帰国後、幻想的で官能的な小説を次々と発表した。おとぎ話や神話といった、古い物語の型を借りながら、それを大胆に、そして挑発的に書き換える作風で知られた。大学で創作を教えもした。
生涯を通じて、女性をめぐる旧来の物語や、それを支える価値観に、鋭く挑み続けた。1992年、五十一歳で早世した。その死後、評価はいっそう高まった。
作風
カーターの文学の核心は、古い物語の大胆な書き換えにある。誰もが知るおとぎ話や神話には、女性を受け身の存在、救われるのを待つだけの存在として描く型が刻まれている。カーターは、こうした物語を裏返し、女性を欲望し、選び、時に牙をむく主体として描き直した。

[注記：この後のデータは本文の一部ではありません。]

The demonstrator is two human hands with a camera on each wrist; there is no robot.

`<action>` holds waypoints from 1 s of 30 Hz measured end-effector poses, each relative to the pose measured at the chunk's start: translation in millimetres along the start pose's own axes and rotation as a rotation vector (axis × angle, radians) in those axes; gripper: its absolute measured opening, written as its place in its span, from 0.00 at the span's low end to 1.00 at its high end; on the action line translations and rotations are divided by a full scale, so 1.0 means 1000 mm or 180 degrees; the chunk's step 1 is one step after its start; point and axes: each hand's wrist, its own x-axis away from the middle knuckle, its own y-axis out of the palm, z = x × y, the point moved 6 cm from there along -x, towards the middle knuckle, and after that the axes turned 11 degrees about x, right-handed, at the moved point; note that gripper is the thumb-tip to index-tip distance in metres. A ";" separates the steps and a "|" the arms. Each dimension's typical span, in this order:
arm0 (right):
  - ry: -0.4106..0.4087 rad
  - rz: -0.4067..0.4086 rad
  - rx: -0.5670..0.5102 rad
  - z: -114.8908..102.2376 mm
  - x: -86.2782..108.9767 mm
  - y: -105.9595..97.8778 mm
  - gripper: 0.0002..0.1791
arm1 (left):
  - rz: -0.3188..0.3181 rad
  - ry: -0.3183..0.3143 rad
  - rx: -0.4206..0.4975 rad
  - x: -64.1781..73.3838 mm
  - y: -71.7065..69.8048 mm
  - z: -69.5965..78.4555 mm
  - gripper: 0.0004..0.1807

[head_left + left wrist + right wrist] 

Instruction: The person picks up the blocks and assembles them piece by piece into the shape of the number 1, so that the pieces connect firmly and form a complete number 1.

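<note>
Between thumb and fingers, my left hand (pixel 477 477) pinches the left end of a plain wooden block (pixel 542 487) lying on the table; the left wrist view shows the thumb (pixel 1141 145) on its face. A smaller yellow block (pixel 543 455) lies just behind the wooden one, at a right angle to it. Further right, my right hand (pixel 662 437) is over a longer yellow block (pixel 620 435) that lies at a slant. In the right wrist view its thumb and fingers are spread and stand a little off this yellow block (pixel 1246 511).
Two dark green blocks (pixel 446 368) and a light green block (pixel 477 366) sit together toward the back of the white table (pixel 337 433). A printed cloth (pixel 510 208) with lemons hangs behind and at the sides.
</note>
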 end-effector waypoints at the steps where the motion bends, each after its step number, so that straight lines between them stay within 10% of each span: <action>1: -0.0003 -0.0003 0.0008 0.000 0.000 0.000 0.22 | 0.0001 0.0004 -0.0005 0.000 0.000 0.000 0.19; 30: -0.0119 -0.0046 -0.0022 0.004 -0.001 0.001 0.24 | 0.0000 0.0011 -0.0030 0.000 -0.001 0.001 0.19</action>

その世界は、幻想的で、官能的である。ゴシック小説の、暗く妖しい雰囲気を受け継ぎ、そこに、めくるめく色彩と、あふれる想像力を注ぎ込む。血、毛皮、鏡、仮面。豊かなイメージに満ちた、濃密な文章で、夢のような世界を織り上げる。
その根には、明確なフェミニズムの意識がある。だがカーターは、単純な教訓を説くのではない。女性の欲望や力を、その暗い側面もふくめて、率直に、そして楽しげに解き放つ。抑圧されてきた女性の性と力を、幻想の物語のなかで、大胆に肯定してみせた。
作品
『血染めの部屋(The Bloody Chamber)』(1979年)
「青ひげ」「赤ずきん」「美女と野獣」といった、よく知られたおとぎ話を、大胆に書き換えた短篇集である。受け身だった女性の主人公たちが、みずからの欲望と力に目覚めていく。カーターの手法を最もよく示す代表作にあたる。
『夜ごとのサーカス(Nights at the Circus)』(1984年)
翼をもつ女性の空中ブランコ乗りを主人公にした、幻想的な長篇である。世紀末を舞台に、奇想と官能に満ちた物語を繰り広げた。

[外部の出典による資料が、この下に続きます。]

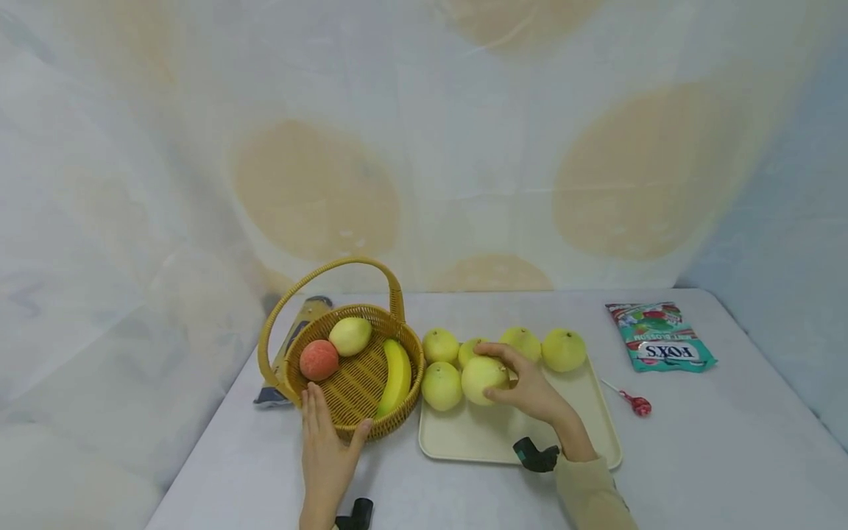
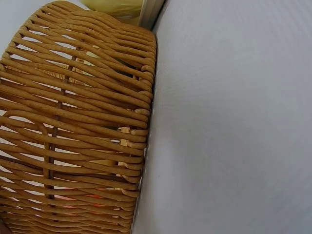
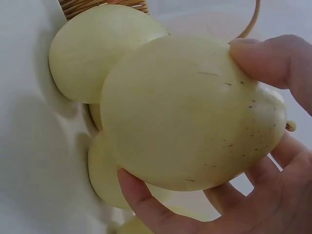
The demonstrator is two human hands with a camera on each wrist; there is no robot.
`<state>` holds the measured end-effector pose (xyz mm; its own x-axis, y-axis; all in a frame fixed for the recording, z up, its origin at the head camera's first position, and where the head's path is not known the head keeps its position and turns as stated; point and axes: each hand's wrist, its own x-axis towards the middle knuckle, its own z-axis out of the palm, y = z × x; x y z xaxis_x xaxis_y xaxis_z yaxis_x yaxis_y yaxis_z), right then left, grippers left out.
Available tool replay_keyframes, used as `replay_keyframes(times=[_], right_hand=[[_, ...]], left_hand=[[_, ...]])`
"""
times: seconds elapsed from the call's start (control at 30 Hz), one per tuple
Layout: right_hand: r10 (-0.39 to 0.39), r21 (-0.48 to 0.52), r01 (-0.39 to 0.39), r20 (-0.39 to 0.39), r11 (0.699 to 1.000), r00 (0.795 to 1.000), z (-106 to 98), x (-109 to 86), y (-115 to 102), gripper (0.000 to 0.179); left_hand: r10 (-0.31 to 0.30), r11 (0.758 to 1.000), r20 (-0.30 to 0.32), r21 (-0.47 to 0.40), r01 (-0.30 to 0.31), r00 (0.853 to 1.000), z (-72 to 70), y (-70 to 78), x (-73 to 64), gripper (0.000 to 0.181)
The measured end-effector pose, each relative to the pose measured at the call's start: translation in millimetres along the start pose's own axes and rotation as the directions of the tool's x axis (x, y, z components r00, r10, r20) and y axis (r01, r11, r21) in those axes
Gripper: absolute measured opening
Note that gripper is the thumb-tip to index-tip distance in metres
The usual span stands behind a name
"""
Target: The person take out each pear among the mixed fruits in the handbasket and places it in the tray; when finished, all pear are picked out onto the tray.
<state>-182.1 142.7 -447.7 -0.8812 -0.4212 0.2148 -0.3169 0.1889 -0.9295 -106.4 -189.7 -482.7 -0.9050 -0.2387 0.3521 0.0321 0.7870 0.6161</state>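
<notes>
My right hand [image 1: 533,390] grips a pale yellow-green pear [image 1: 482,383] over the left part of the cream tray [image 1: 473,439]. In the right wrist view, thumb and fingers curl around the pear, and its short stem points toward the palm. My left hand [image 1: 327,453] is at the near side of the wicker basket [image 1: 354,394], its fingers straight at the rim and the thumb spread apart. Inside the basket lie a banana [image 1: 396,377], a reddish round fruit [image 1: 319,360] and a yellow-green fruit [image 1: 350,336]. The left wrist view shows the woven basket wall [image 2: 83,126].
Several yellow-green fruits [image 1: 563,350] sit along the tray's back and left side. Right of the tray lie a red-wrapped lollipop [image 1: 640,405] and a green FOX'S candy bag [image 1: 662,338]. A blue and tan packet [image 1: 273,396] is partly hidden behind the basket, whose handle [image 1: 354,260] arches upward.
</notes>
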Motion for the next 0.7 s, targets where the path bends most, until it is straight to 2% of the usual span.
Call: replay_keyframes(times=[0.3,0.7], right_hand=[[0.045,-0.042,-0.044,0.029,0.998,0.999,3.8,-0.9,4.6,0.062],[-0.009,-0.084,0.013,0.039,0.996,0.999,7.4,0.1,12.9,0.058]], left_hand=[[0.030,1.000,-0.009,0.003,-0.030,1.000,0.1,-2.0,-1.4,0.106],[0.019,1.000,-0.006,0.003,-0.019,1.000,-0.2,-1.1,-0.6,0.107]])
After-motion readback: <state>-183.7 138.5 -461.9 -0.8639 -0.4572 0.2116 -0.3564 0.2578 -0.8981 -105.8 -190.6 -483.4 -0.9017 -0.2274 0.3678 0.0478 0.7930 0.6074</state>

初期の『魔法の玩具店』も、少女の成長を幻想的に描いた作品として知られる。
文学史における立ち位置と影響
カーターは、幻想文学とフェミニズムを結びつけた作家として文学史に名を残す。おとぎ話や神話という、古くから女性像を刷り込んできた物語を、内側から書き換えたその試みは、文学における女性の描かれ方そのものを問い直すものだった。

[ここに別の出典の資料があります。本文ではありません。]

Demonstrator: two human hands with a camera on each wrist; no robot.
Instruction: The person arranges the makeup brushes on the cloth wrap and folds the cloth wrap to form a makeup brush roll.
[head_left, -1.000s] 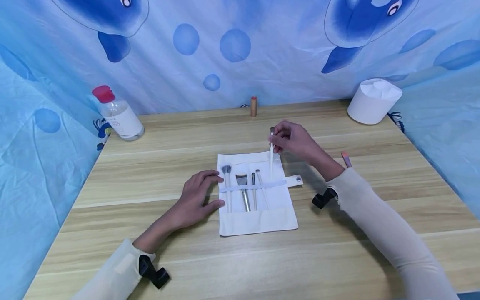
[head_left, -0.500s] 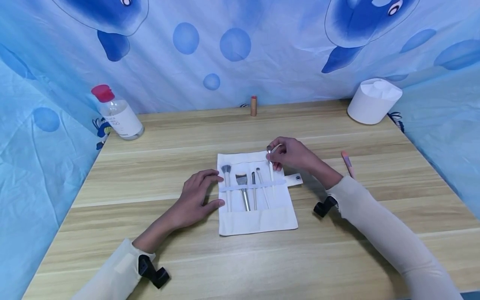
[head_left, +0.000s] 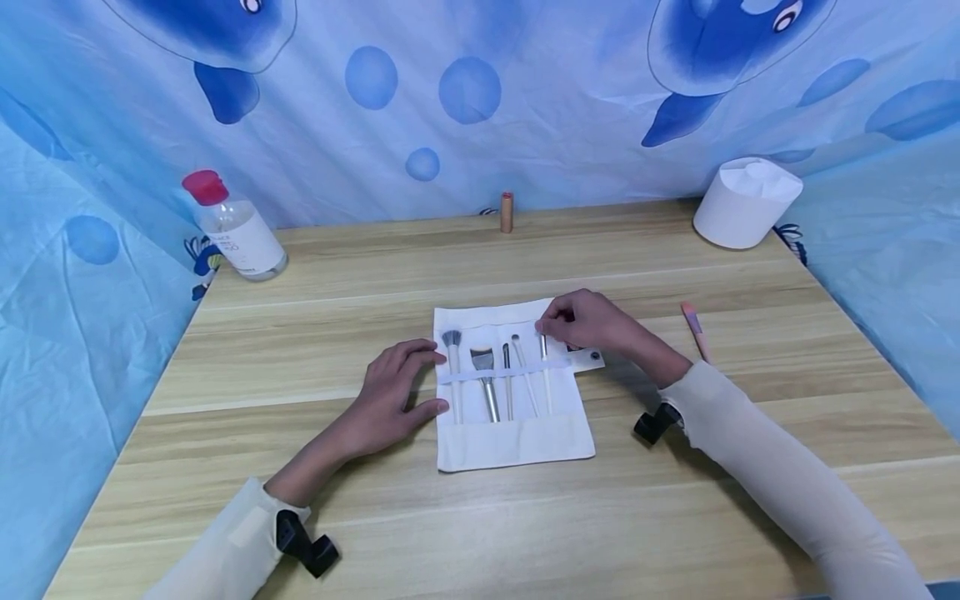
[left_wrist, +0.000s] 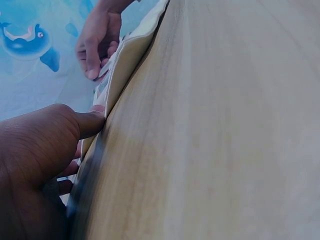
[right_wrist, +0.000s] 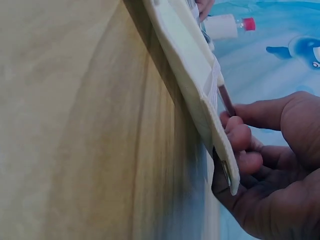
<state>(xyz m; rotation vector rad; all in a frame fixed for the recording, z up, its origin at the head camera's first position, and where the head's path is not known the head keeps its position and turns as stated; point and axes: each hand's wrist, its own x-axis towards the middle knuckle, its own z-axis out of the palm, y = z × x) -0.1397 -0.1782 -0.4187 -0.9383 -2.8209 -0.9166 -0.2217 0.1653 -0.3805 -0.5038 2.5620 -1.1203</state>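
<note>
A white fabric brush roll point(head_left: 517, 447) lies unfolded on the table, an elastic band running across it. My right hand point(head_left: 592, 323) pinches the upper end of a white-handled makeup brush point(head_left: 546, 379), whose handle passes under the band at the roll's right side. In the right wrist view, thumb and fingertips meet on its brownish ferrule point(right_wrist: 226, 101); the bristles are hidden. My left hand point(head_left: 392, 393) rests at the roll's left edge, fingers extended and loosely spread. Beside it in the roll sit a fluffy brush point(head_left: 452, 338), a wide flat brush point(head_left: 483, 361) and two slim brushes.
A pink-tipped brush point(head_left: 695, 329) lies on the table right of the roll, partly behind the right sleeve. Farther back stand a red-capped bottle point(head_left: 251, 243), a brown tube point(head_left: 507, 213) and a white paper roll point(head_left: 747, 204). The roll's snap tab point(head_left: 588, 360) sticks out rightward.
My right hand has come down toward me, sliding the white-handled brush under the band and deeper into the roll. The left hand has stayed in place.
</note>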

その影響は、その死後、いっそう大きくなった。おとぎ話を女性の視点から語り直すという手法は、後の多くの作家に受け継がれた。幻想と官能、そして知的な挑発を兼ね備えたその文学は、現代の女性作家に、豊かな可能性を開いた。
暗く妖しいゴシックの世界に、女性の欲望と力を大胆に解き放ったカーターの物語は、二十世紀後半のイギリス文学のなかで、際立って独創的な位置を占めている。